Il est certain que la stature d’un ancien président de la République (de la Ve !) se conjugue mal avec une compétition interne à un parti. Constituer une nouvelle organisation peut, effectivement, être un moyen pour essayer d’échapper à une telle contrainte. Encore que s’il apparaissait comme le seul candidat crédible, que la primaire soit sans grand risque, le fait d’être désigné par l’UMP lui permettrait d’imposer silence à ses concurrents et non moins amis… du même camp.

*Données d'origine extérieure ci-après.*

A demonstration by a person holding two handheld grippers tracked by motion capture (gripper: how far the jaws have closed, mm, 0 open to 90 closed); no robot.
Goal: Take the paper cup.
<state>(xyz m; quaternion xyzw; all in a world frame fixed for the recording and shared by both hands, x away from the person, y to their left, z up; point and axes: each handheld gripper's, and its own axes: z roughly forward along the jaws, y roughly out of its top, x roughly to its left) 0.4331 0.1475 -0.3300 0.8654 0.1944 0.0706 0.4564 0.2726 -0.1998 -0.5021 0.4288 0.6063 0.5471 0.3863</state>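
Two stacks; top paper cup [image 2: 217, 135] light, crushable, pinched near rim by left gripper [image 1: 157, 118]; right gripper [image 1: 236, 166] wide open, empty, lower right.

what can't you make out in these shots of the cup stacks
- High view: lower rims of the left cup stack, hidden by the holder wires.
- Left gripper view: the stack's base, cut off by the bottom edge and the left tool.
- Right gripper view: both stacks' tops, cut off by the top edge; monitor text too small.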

Mais surtout, ne pas se soumettre à la primaire de l’UMP, c’est se couper des financements qu’elle pourrait lui apporter. Or, une campagne, surtout présidentielle, coûte très cher. Et les partis n’obtiennent des subsides publics que sur la base des élections législatives qui devraient suivre la prochaine présidentielle. Ne pas avoir le soutien d’un parti représenté à l’Assemblée nationale, c’est un handicap de ce point de vue qui ne peut être négligé.
Cela dit, il est assez vraisemblable que Nicolas Sarkozy table (ou du moins pronostique) un important échec (un effondrement ?) des partis politiques modérés (à l’occasion des prochaines élections, en particulier européennes) tel que le soutien de l’une de ces organisations discréditées lui apparaisse plus comme handicap que comme un point positif. Face à l’incapacité des forces politiques actuelles à endiguer le FN, sa stratégie sera peut-être de se présenter comme le recours (en arguant du précédent de 2007).
Sa capacité à réussir dans cette stratégie dépendra de l’efficacité de son discours, efficacité tant d’un point de vue philosophique que sociologique : il faudra qu’il apparaisse cohérent avec les mouvements idéologiques de fond et qu’il parle à la société française. Si j’ai raison sur ce que j’ai appelé le « mouvement dextrogyre » (qui pousse idées et organisations partisanes de la droite vers la gauche), tenter de discréditer le FN en l’accusant de ne pas être libéral (ou en expliquant, à l’inverse, qu’il serait socialiste, notion qui ne doit pas être confondue, comme l’explique très bien Jean-Pierre Deschodt, avec le collectivisme), ne sera vraisemblablement pas efficace. Il me semble qu’il faudra trouver un autre angle.